Until May 4
The Mound, Edinburgh
The Royal Scottish Academy's annual exhibition always presents an avalanche of creative outpourings. This year is no exception. To do it justice, I'd recommend several visits, not to mention investing in a wee cushion upon which you can park your posterior as you watch the many and varied films on show as part of Focus On Film, curated by Ronald Forbes and Charles Hussey.
There are 361 individual artworks to be seen in the RSA building and I confess I only scratched the surface during my visit. The range and breadth is breathtaking. Seek and ye shall find paintings, sculpture, film, printmaking, photography and installations sit side by side with work by some of the country's leading architects.

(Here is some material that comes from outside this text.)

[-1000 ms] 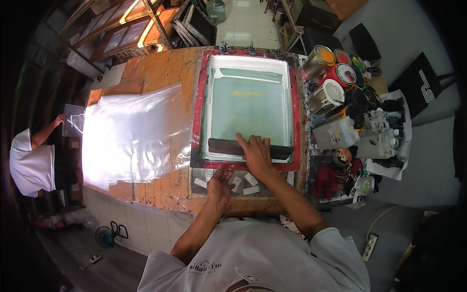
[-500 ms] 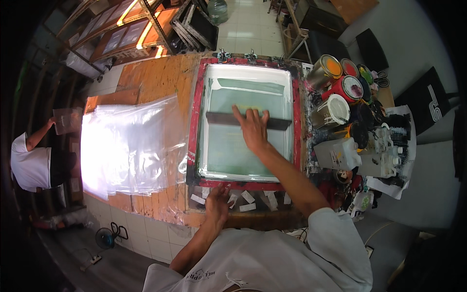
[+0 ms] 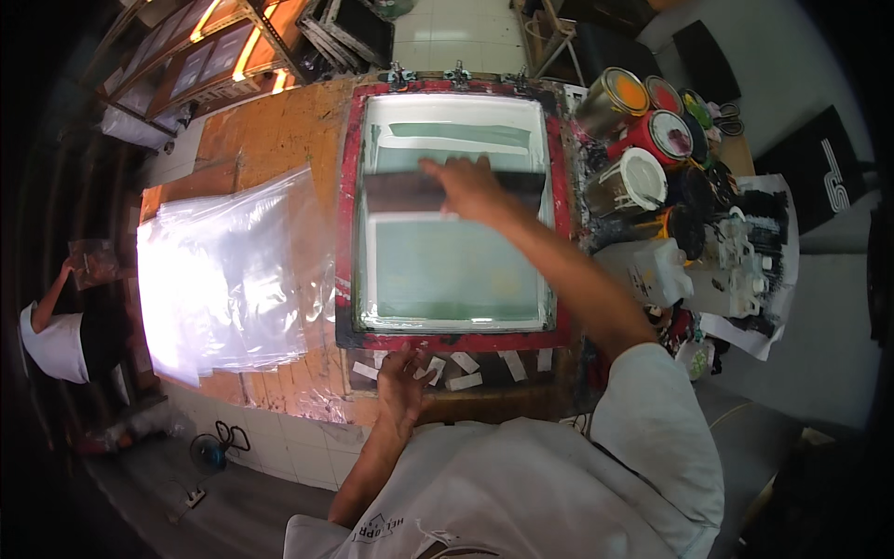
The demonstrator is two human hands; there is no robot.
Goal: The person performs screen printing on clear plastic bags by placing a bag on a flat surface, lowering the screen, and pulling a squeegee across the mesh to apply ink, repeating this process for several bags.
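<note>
Squeegee (image 3: 447, 191): a long, dark, flat-bladed bar, lying crosswise over the upper half of the printing screen (image 3: 452, 270). The right hand (image 3: 470, 186) is pressing down on its middle, fingers spread over the top edge, so the grip is closed on the bar; the hand is hiding the bar's centre section. The screen is a rectangular frame with red, ink-smeared borders and a pale green, semi-translucent mesh, lying flat on the worn orange-brown wooden tabletop (image 3: 270, 140). The left hand (image 3: 402, 377) is resting flat, fingers open, on the near edge of the frame, holding nothing, beside short white tape strips (image 3: 463, 363). To the left of the frame, a stack of clear, glossy plastic sheets (image 3: 228, 270) is lying on the tabletop, glare washing out its left part. To the right, round metal paint cans (image 3: 638, 140) are standing crowded together, showing orange, red and white contents; the items behind them are too cluttered to make out. At the far left, another person (image 3: 56, 340) is partly cut off by the dark rim.
</note>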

The RSA may be a venerable art body with the weight of history on its shoulders, but there's nothing traditional about what's on offer. One artist, Derrick Guild, has even created a dual portrait of Trainspotting star Ewen Bremner - one a film made on an iPad, the other a traditional iPad-sized delicate oil portrait on linen.
There's wonderful new material to be discovered, including Sam Firth's headline-grabbing 14-minute-long film, Stay The Same, which sees her standing on the same spot by a sea loch in Knoydart at the same time every morning for a year. I loved it. A mix of self-portrait, still life and landscape, it was fascinating to watch how the scene - and the firth - changed in this speeded-up picture of a year.
Another not-to-be-missed film is the psychedelic LolCats, by Margaret Tait Award-winner Rachel Maclean. I remember seeing her degree show at Edinburgh College of Art in 2009 and being rooted to the spot by the sheer originality of her work. She's still pulling white and pink rabbits out of that hat.
From artists fresh out of art school to veterans such as Alan Davie, in looking around, I was reminded of the words of Derek Clarke, an RSA academician who died earlier this year at the age of 101. When I interviewed him in late 2012 ahead of an exhibition at here of his paintings spanning nine decades, he told me, "creative people will find avenues for their creativity".
He was talking about the future of painting - which he predicted would "play itself out within 50 years" - but he seemed genuinely excited by newer forms of art which were being created in art schools and beyond. There are three paintings by Clarke on show and they display a virtuosity which, if his prediction is correct, will all but disappear in the future. One is of his wife, the artist Pat Semple, and it vibrates with life and colour.
Elsewhere, there are paintings aplenty to savour, including some gorgeously unobtrusive portraits of Scottish writers by Poets' Pub artist Alexander Moffat.
Painting, sculpture and other artforms are celebrated in film form with documentaries featuring RSA members such as John Byrne, Ronald Forbes, Victoria Crowe, Kate Downie, Will Maclean and Edward Summerton. There's also a film about conceptual art pioneer Joseph Beuys in Scotland, as well as films by Stirling-born Oscar winner and this issue's cover star Norman McLaren, whose centenary is currently being celebrated. Murray Grigor's 1972 film, Space And Light, about influential architects Andy MacMillan and Isi Metzstein, is also on show.
Then there's the story of Ian McCulloch's giant "Strathclyde" paintings, controversially removed from the Glasgow Royal Concert Hall at the behest of Pat Lally at the end of the city's reign as City of Culture in 1990, which is told in a 22-minute-film, Ian McCulloch 1990-94, by Tony Lavender. Upstairs in Gallery 1, three big and bold McCulloch paintings pack a punch, illustrating the metaphorical links between the two strands of this exhibition in one fell creative swoop.